Пуговкина долго поглядела на нее внимательным взглядом немного выпуклых голубых глаз.
Не веселее и с Борисом Панковым разговор вышел. Затеяла этот разговор Ксения, надеясь утешиться после беседы с Катей. С ее слов и начала. Однако Панков не стал опровергать Пуговкину.
— Это правда, — сказал он. — Коллектив у нас в райкоме не сложился, все тянули кто куда. Не было в вас такого, Павловна, чтобы сплотить, чтобы все мы одним дышали. Меня? Ну, что вы городская — мне это даже нравилось. Меня в вас излишняя романтичность раздражала. Нет, вообще романтика — это хорошо, конечно. Когда она осуществима. А у вас, мне казалось, романтика какая-то — не от мира сего.

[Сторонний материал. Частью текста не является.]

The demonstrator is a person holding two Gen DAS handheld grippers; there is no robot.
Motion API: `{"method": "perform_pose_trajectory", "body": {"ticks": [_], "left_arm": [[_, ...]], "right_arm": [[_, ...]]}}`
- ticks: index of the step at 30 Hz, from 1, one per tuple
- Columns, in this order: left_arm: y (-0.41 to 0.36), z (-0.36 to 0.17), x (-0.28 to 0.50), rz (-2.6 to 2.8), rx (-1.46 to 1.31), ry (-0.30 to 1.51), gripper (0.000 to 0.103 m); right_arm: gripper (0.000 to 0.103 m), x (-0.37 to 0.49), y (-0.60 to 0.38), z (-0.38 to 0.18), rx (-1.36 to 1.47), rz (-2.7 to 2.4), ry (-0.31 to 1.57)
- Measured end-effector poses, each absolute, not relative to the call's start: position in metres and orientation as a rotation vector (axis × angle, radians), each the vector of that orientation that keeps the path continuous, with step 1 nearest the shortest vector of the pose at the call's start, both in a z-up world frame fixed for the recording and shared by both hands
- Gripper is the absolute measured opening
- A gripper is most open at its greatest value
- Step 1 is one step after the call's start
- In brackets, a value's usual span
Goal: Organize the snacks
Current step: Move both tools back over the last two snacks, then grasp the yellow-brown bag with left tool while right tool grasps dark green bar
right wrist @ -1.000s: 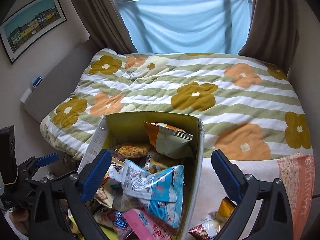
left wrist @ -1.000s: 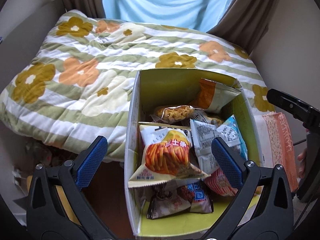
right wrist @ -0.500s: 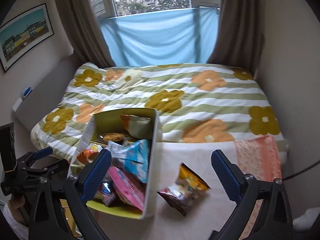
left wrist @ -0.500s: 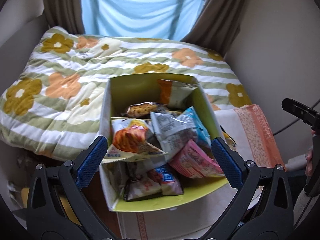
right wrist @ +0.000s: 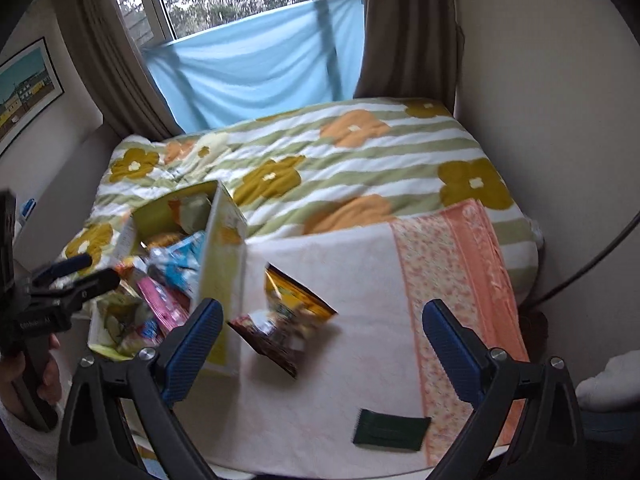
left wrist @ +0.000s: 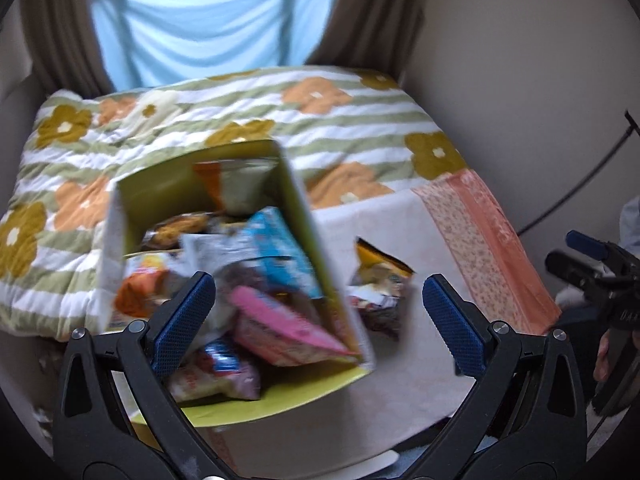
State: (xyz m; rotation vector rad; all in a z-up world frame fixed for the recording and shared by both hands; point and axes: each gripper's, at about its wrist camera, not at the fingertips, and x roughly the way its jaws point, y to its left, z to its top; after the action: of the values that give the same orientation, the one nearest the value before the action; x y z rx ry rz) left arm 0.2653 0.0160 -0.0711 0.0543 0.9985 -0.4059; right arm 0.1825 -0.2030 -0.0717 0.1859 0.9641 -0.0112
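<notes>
A cardboard box (left wrist: 304,216) with a yellow-green inside holds several snack packets, among them a pink one (left wrist: 276,324) and a light blue one (left wrist: 276,248). The same box (right wrist: 222,248) shows at the left of the right wrist view. Two loose packets lie on the white cloth beside it: a yellow one (right wrist: 294,294) and a dark one (right wrist: 268,334), also seen as a loose pile (left wrist: 378,288) from the left. My left gripper (left wrist: 318,322) is open above the box's near corner. My right gripper (right wrist: 322,334) is open over the loose packets. Neither holds anything.
A white cloth with an orange patterned border (right wrist: 452,272) covers the table. A dark green flat rectangle (right wrist: 390,428) lies near its front edge. Behind is a bed with a flowered striped quilt (right wrist: 320,160), a window and curtains. A cable (right wrist: 592,256) runs down the right wall.
Both grippers have pulled back and up from the box, so more of the table shows. The views swung right, and the loose packets came into the left wrist view. Both grippers stayed open.
</notes>
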Motion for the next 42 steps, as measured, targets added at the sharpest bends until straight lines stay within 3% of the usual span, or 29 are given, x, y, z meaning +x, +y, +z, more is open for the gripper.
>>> {"method": "perform_pose_trajectory", "body": {"ticks": [13, 23, 30, 42], "left_arm": [[-0.139, -0.179, 0.286, -0.430, 0.348, 1.247, 0.103], [-0.160, -0.247, 0.309, -0.280, 0.498, 1.355, 0.103], [-0.173, -0.259, 0.318, -0.245, 0.564, 1.365, 0.103], [-0.177, -0.277, 0.327, -0.217, 0.609, 1.416, 0.103]], "right_arm": [[0.100, 0.149, -0.251, -0.180, -0.163, 0.167, 1.217], [0.100, 0.135, -0.234, -0.251, -0.403, 0.465, 1.279], [0.100, 0.129, -0.215, -0.285, -0.588, 0.587, 1.277], [0.099, 0.160, -0.232, -0.292, -0.472, 0.487, 1.257]]}}
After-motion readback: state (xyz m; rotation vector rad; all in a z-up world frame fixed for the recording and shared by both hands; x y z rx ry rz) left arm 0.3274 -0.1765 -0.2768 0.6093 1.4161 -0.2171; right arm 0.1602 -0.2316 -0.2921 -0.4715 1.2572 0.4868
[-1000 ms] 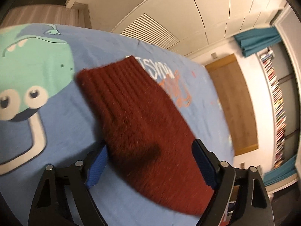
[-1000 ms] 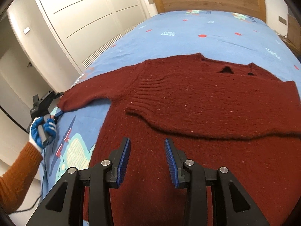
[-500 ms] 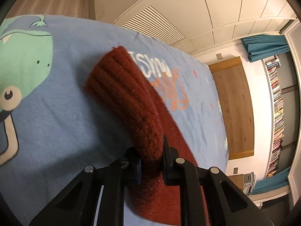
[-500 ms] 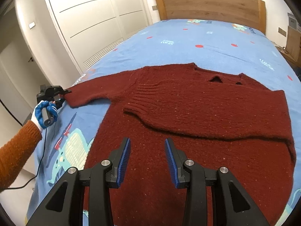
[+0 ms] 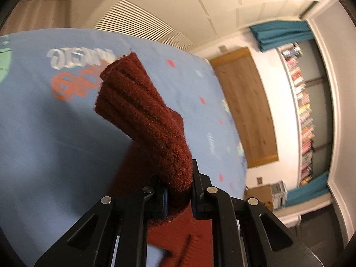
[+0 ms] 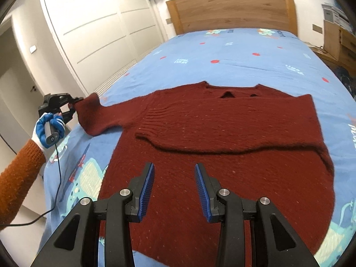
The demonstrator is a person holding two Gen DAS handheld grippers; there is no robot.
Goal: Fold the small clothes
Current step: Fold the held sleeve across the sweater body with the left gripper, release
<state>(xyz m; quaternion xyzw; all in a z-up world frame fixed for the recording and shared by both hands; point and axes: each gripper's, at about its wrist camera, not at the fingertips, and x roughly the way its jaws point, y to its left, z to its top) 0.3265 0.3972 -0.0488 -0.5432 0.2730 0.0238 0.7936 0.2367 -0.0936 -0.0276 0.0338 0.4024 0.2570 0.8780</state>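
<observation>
A dark red knitted sweater (image 6: 222,138) lies spread on the blue bedspread (image 6: 233,66), one sleeve folded across its chest. Its other sleeve (image 6: 95,115) stretches out to the left and is lifted off the bed. My left gripper (image 5: 179,191) is shut on the sleeve's ribbed cuff (image 5: 142,115), which sticks up past the fingers. In the right wrist view the left gripper (image 6: 73,109) shows at the bed's left edge, held by a gloved hand (image 6: 49,129). My right gripper (image 6: 173,189) hovers open above the sweater's lower body with nothing between its blue pads.
White wardrobe doors (image 6: 95,29) run along the left side of the bed. A wooden headboard (image 6: 231,11) stands at the far end. A cable (image 6: 57,178) hangs from the left gripper's handle. Boxes (image 6: 338,35) sit at the far right; a bookshelf (image 5: 304,111) lines the wall.
The left gripper closed on the sleeve cuff and lifted it off the bedspread. The right gripper drew back and rose a little, still open above the sweater.
</observation>
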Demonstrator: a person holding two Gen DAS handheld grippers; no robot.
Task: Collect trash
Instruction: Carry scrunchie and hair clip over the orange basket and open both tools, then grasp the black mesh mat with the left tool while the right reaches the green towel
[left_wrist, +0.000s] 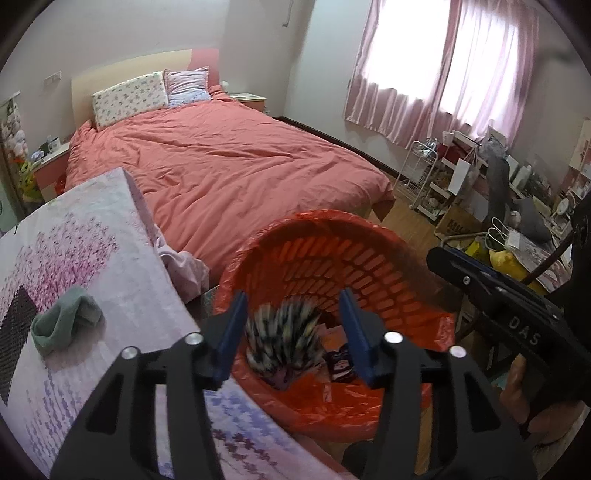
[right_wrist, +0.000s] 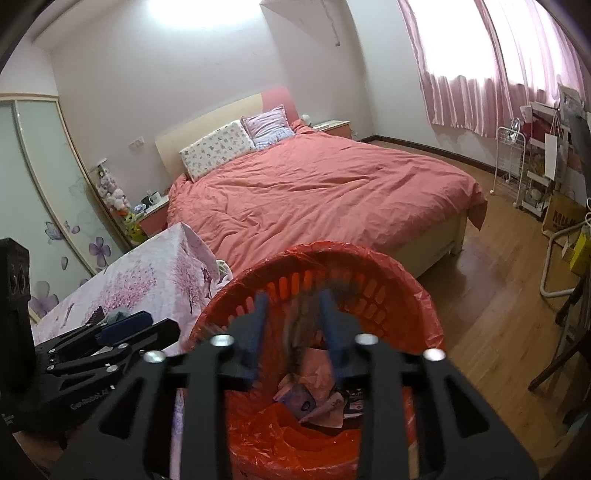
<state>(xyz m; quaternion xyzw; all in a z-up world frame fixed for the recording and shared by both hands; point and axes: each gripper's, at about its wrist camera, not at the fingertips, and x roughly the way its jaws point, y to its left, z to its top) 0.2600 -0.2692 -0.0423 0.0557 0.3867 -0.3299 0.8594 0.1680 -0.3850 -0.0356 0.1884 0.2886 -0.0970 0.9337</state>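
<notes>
Pink curtains are glowing along the far wall, and a bed (left_wrist: 229, 162) under a rumpled coral duvet is filling the room behind the desk (left_wrist: 122, 280) with its blossom-print cloth. I am tilting both hands downward over an orange basket (left_wrist: 369, 266) of slotted plastic, lined with a glossy, crinkled red bag, just beside the desk's edge. My left tongs (left_wrist: 293, 334) are standing apart, blue pads spread, with a striped black-and-white piece of trash (left_wrist: 284, 343) blurring between them without either pad touching it; it seems to be dropping toward the crumpled wrappers at the bottom. My right tongs (right_wrist: 295, 332) are also parted above the basket's mouth, and a greyish, smeared shape (right_wrist: 299, 332) is hanging between their pads, too blurred to name and apparently loose. A soft, rolled grey-green sock (left_wrist: 64, 323) is lying on the desk to the left of my left tongs, well clear of them.
</notes>
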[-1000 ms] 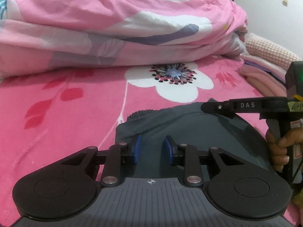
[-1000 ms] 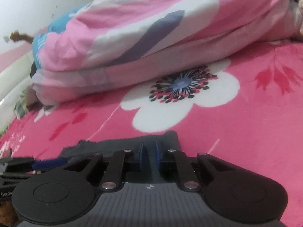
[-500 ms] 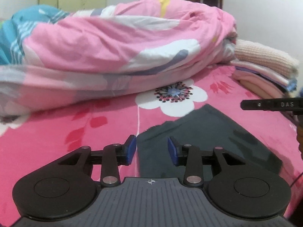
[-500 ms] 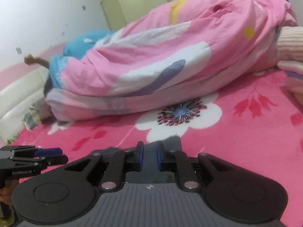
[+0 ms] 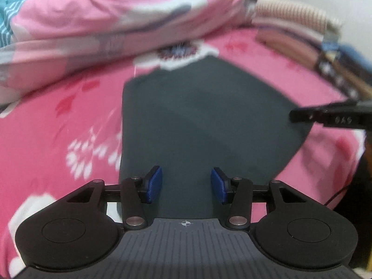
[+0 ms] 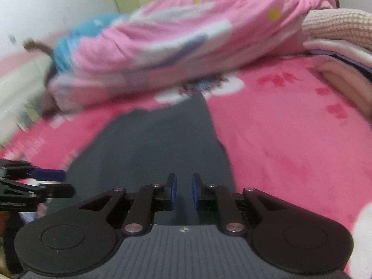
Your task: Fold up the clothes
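A dark grey garment [image 5: 204,121] lies spread flat on a bed, filling the centre of both wrist views, with its far edge reaching a white flower printed on the pink floral bedsheet [image 5: 58,125]. In the left wrist view, the left hand-held gripper [image 5: 186,184] sits low in the frame above the near end of the cloth; its jaws have just been opening and stand well apart, the blue pads [image 5: 154,183] clear of the fabric, with nothing between them but the garment seen below. The tip of the right hand-held gripper [image 5: 330,117] enters from the right edge, over the garment's right border.

In the right wrist view, the right hand-held gripper [image 6: 184,191] shows only a narrow gap between its blue pads; motion blur makes it hard to be sure, but no cloth appears pinched there, and the garment lies flat beneath. The left tool shows at the left edge of that frame.

A bundled pink quilt [image 5: 116,16] with white and blue patches stretches across the top of both frames. A stack of folded textiles [image 6: 337,32], cream knit uppermost, sits at the upper right, well apart from the garment.
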`<act>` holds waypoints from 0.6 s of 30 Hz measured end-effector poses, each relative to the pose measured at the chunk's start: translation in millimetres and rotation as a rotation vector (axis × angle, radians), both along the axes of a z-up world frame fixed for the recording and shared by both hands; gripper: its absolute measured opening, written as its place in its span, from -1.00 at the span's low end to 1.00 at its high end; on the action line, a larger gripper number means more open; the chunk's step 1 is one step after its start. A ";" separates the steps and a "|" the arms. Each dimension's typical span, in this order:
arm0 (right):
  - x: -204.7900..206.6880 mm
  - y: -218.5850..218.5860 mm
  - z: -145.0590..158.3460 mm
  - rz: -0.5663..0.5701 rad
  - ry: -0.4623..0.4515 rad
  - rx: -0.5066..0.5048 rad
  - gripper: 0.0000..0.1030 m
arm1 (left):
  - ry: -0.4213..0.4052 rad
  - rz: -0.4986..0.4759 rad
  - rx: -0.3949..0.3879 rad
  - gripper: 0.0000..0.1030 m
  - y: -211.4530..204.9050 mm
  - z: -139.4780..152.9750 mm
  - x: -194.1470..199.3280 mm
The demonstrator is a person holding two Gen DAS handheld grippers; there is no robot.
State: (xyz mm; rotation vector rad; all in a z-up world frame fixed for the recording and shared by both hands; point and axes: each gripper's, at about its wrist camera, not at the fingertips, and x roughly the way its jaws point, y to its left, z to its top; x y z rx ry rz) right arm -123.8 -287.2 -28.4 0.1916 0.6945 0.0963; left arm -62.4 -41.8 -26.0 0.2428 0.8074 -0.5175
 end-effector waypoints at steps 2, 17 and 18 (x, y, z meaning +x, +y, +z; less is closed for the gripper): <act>0.8 1.5 -12.3 -0.006 0.027 -0.031 -0.73 | 0.018 0.006 0.002 -0.09 -1.4 -8.2 0.7; -18.0 6.1 -1.0 -0.008 -0.042 -0.122 -0.75 | 0.041 0.045 -0.031 -0.01 4.8 -11.0 0.8; -18.3 4.4 -1.4 -0.017 -0.039 -0.126 -0.75 | 0.041 0.045 -0.032 0.00 5.0 -11.1 1.0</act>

Вот уж кем-кем, а романтиком Ксения себя не считала. Однако, вот ведь как видят тебя другие — словно смотришь в зеркало в комнате смеха. А ведь она считала: именно Борис охотнее всех откликается на ее мысли, разгорячается разговорами.
— Да что же разговоры! — усмехнулся Борис, словно взрослый ребенку. — Начинали-то всегда разговоры вы, а мы поддакивали. Вот и получалось, что вроде все говорят, а в сущности — только вы.